Arnelia griff nach einem Apfel der auf dem Bett lag und schleuderte
diesen an die hölzerne Vertäfelung an der Wand. Platzend fiel
dieser zu Boden. Schwer atmend stand sie auf, schloss ihre Augen und
versuchte die Kontrolle über die Wut zu erhalten. Einen Moment lang
stand sie einfach still da, dann allmählich spürte sie wie sich
erst ihre geballten Fäuste entspannten und nach und nach der Rest
ihres Körpers. Die kochende Wut hatte sich beruhigt und sich langsam
wie die Ebbe zurückgezogen. Ihr schneller Atem beruhigte sich, sie
öffnete die Augen und kehrte im hier und jetzt zurück.
Sie
hob den Apfel auf, biss hinein und sortierte ihre Gedanken. Kauend
wandte sie sich an das Fenster und beobachtete den Regen, der in der
Zwischenzeit an Kraft eingebüßt hatte. Wollte sie noch den Damm
reparieren, so sollte sie es jetzt tun. Der emotionale Zwischenfall
hatte ihr Zeit geraubt die sie eigentlich nicht hatte. In einem
Anflug von Trotz nahm sie einen weiteren Bissen, legte den Apfel
beiseite und öffnete die Tür erneut, um sich den Ausbesserungen
ihres Wasserschutzes zu widmen. „Ich brauche niemanden, ich habe es
bis hier her geschafft und schaffe es auch weiter“. Ihr Kopf
streckte sich gen Himmel: „Da muss du schon mehr schicken um mich
aufzuhalten“. Die störrische Art gefiel ihr, es verlieh ihr
Energie und ließ sie schmunzeln.

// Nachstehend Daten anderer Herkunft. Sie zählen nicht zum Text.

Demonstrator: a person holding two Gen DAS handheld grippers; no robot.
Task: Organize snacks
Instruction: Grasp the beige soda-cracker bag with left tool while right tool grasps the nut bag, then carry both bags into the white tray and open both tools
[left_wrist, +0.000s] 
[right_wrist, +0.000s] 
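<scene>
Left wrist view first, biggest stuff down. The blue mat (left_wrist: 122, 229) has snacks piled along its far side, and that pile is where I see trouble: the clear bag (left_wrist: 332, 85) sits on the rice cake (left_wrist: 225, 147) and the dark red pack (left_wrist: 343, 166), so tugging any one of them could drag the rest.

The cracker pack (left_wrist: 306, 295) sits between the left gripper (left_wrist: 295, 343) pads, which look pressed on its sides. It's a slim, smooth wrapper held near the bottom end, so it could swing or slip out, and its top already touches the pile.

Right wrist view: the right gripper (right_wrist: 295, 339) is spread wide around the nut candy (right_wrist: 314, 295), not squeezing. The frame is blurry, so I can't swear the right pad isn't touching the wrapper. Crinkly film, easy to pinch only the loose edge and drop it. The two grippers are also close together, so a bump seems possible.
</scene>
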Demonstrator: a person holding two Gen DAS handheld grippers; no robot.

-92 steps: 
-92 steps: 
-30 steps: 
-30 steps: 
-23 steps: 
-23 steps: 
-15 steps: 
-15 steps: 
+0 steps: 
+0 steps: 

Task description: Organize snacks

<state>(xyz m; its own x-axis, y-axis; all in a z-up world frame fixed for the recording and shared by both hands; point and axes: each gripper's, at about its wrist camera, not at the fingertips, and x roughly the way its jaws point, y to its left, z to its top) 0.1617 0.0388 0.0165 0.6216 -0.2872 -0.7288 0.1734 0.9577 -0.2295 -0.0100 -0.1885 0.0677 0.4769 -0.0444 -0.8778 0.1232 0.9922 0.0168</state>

Mit neu gefundener Kraft schob sie
ein paar Steine zurecht, legte Hölzer wieder an passende Stellen und
verdichtete kleinere Löcher mit Erde.
Zufrieden
mit sich lehnte sie sich erschöpft an die Hütte unter einem Dachvorsprung.
„Das dürfte fürs erste Halten“. Nach dem kurzen Verweilen,
wusch sie sich Hände und das Gesicht an einem Wasserkübel. Die Kühle des Wassers
erfrischte sie und reinigtesie vom Dreck und ließ die letzten Fetzen übler Gedanken verschwinden. Aus dem Regal griff sie eine lederne Umhängetasche, packte das
Pergament, sowie eine einfache Schreibfeder ein, schlüpfte geübt in
ihre einfachen Bundschuhe und sprang mit einem Satz über den Damm
auf den Weg. Schlendernd zog sie Richtung Stadttor und versuchte
dabei größeren Wasseransammlungen aus dem Weg zu gehen.